DATA BELOW:

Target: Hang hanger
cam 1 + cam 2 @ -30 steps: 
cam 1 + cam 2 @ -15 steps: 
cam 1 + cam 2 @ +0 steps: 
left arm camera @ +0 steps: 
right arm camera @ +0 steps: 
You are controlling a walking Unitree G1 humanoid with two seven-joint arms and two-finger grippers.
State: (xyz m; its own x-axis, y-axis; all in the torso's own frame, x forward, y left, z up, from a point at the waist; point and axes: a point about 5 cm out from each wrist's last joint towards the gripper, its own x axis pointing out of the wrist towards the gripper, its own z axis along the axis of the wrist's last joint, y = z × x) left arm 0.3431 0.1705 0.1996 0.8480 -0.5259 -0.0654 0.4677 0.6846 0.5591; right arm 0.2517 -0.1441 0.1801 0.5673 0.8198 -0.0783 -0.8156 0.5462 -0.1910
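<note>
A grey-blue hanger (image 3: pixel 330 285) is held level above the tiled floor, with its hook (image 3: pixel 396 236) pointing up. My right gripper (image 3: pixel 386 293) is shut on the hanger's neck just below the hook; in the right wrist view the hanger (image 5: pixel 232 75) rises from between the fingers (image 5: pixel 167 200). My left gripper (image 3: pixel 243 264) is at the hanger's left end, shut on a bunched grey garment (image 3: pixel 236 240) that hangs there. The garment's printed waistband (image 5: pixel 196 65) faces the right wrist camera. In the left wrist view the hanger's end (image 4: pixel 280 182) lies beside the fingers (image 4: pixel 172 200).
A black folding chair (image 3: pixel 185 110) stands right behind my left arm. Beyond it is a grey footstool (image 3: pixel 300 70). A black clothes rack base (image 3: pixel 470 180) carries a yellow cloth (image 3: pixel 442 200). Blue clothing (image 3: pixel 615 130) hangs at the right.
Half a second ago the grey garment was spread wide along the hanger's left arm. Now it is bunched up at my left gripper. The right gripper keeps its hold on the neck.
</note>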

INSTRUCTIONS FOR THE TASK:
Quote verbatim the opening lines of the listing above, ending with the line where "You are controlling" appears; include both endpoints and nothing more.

RESPONSE TO THE EXERCISE:
Target: Hang hanger
cam 1 + cam 2 @ -30 steps: 
cam 1 + cam 2 @ -15 steps: 
cam 1 + cam 2 @ +0 steps: 
left arm camera @ +0 steps: 
right arm camera @ +0 steps: 
You are controlling a walking Unitree G1 humanoid with two seven-joint arms and two-finger grippers.

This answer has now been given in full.